The report from the Tony Blair Institute for Global Change – Home Truths: A Progressive Vision of Housing Policy in the 21st Century https://institute.global/insight/renewing-centre/home-truths-progressive-vision-housing-policy-21st-century- is well constructed and worth reviewing.
Executive Summary
A housing crisis is sweeping through cities from Sydney to London to San Francisco. Following a short slump in 2008, house prices across the OECD have soared, contributing to a decline in living standards and a rise in wealth inequality. Today, housing is the source of economic anxiety, social resentment, and political frustration.
This report sets out a bold new progressive agenda for housing reform. Many governments today are caught between the competing interests of different housing tenures. The result is timid policy that tinkers at the edge of the housing market. The goal of this report is to move past the gridlock to forge a new political consensus that balances the aspirations of renters and homeowners and builds a future of shared prosperity.

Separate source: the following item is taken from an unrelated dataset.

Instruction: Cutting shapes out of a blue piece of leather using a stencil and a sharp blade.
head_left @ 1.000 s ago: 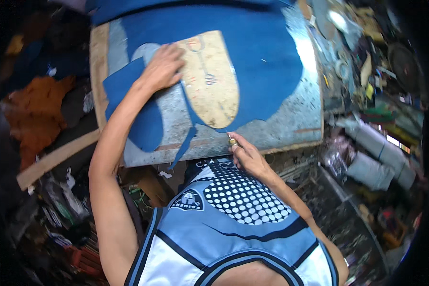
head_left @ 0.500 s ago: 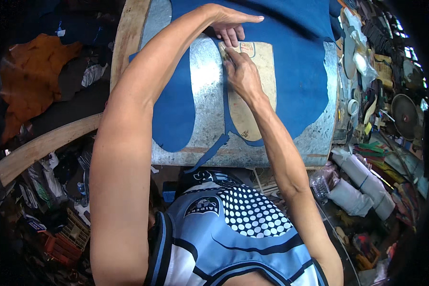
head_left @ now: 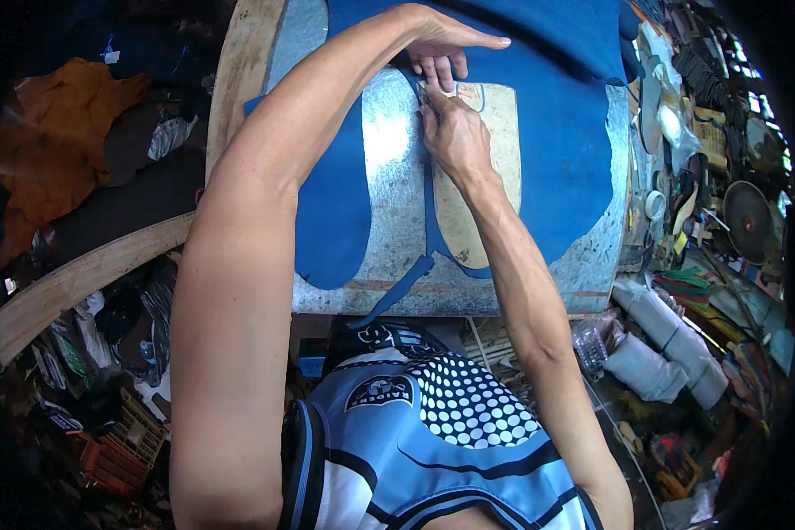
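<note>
Near the top centre of the frame the left hand [head_left: 442, 40] lies flat on the blue sheet [head_left: 565, 124], its fingers [head_left: 490, 41] stretched out and held together, pointing toward the right, while the lower fingertips press down at the top edge of a tan pattern piece [head_left: 490, 185]. Just below it the right hand [head_left: 455, 132] rests on that same tan piece, its fingers bunched tightly together at the piece's upper left corner; they seem to pinch a small tool, though it is too hidden by the knuckles to tell for sure. The tan pattern piece lies in the upper middle of the frame, rounded at its lower end, on the blue sheet beside the cut edge. The blue sheet spreads over a grey metal-faced tabletop [head_left: 393, 203], with a bare cut-out showing the metal at the centre, a rounded blue flap [head_left: 331, 212] left of it, and a thin blue strip [head_left: 406, 287] trailing down toward the tabletop's near edge. A curved wooden plank [head_left: 88, 278] crosses the left middle of the frame, with an orange-brown hide [head_left: 53, 150] above it in the upper left. Rolls of pale material [head_left: 658, 353] lie at the lower right, below a clutter of tools along the right edge.
</note>
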Demonstrator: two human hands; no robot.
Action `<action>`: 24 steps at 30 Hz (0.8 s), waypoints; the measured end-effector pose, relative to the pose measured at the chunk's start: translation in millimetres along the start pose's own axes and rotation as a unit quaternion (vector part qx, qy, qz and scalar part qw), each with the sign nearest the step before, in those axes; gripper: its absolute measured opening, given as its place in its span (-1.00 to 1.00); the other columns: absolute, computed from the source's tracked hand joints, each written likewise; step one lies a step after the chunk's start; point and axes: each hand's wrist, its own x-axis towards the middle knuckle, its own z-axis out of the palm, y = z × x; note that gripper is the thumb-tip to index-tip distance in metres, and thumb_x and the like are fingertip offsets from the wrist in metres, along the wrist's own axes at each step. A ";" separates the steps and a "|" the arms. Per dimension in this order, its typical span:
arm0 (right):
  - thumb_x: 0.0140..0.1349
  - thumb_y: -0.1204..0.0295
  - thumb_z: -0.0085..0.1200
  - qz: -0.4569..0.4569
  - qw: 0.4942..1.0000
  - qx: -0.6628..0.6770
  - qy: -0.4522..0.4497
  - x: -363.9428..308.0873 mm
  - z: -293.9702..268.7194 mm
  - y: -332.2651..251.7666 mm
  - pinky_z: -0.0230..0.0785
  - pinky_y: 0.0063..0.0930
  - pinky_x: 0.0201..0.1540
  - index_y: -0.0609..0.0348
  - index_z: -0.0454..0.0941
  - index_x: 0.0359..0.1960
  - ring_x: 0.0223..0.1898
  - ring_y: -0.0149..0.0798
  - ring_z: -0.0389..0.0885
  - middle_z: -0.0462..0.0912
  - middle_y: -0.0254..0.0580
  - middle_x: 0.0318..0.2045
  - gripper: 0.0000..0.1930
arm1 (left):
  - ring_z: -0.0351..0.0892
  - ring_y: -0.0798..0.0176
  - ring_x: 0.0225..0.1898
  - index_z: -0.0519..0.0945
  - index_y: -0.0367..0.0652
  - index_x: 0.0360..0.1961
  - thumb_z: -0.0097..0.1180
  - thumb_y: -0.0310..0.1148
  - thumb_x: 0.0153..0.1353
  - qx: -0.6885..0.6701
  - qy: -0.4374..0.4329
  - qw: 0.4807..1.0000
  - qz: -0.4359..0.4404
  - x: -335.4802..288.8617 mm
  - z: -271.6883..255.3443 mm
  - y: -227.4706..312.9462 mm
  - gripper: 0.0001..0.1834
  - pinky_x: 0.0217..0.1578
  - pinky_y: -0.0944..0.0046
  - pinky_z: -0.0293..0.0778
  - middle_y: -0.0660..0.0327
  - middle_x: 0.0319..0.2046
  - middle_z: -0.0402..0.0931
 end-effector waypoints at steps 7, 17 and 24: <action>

We begin with the principles. For decades, the goal of housing policy has been to boost homeownership. But the promise of these policies has recently given way to their pitfalls: levels of homeownership are at record lows, while levels of rental sector evictions are reaching record highs. Progressive housing policy must therefore be rooted in a broader set of principles: providing security for all tenures, promoting community between residents and newcomers, and guaranteeing macroeconomic stability against excessive property speculation.
We propose five policies to advance these principles, including a community reinvestment programme based on a land value tax and a sovereign property fund that expands public housing investment. Together, they aim not only to boost overall housing production, but also to guarantee that the houses we produce are affordable.
Housing reform will never yield easy win-win solutions. Each of the policies presented in this report involves trade-offs. We need now to address those trade-offs head-on. Only an open and honest discussion of the politics— not just the policy — of housing can move us toward a housing market that works for the many, not the few.